## Activity
Your answer should hold only the lines from the one with "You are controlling" through the end of the listing below, each retyped exactly.

## Input data
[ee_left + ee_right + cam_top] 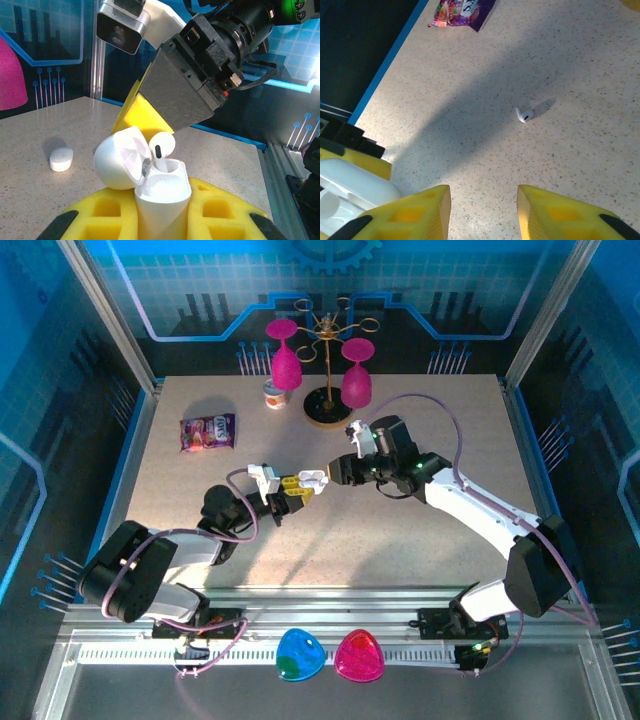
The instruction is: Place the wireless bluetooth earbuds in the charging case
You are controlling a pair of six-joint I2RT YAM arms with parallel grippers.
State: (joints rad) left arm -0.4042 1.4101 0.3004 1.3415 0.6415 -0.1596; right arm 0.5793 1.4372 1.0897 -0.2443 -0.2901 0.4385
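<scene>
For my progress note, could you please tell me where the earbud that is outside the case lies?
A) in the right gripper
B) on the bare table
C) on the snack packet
B: the loose earbud lies on the speckled table, apart from the right gripper, which is open.

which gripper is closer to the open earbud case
Left. The left gripper is clamped on the case; the right gripper hangs open close beside it.
</scene>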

## Response for this exercise
You are controlling a pair of six-joint I2RT YAM arms with parallel grippers.
State: (joints rad) left arm -0.4042 1.4101 0.3004 1.3415 0.6415 -0.1596; right arm 0.5793 1.4372 1.0897 -0.2443 -0.2901 0.4385
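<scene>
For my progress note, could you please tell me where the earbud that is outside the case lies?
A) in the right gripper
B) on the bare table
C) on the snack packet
B: the loose earbud lies on the speckled table, apart from the right gripper, which is open.

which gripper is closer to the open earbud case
Left. The left gripper is clamped on the case; the right gripper hangs open close beside it.
</scene>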

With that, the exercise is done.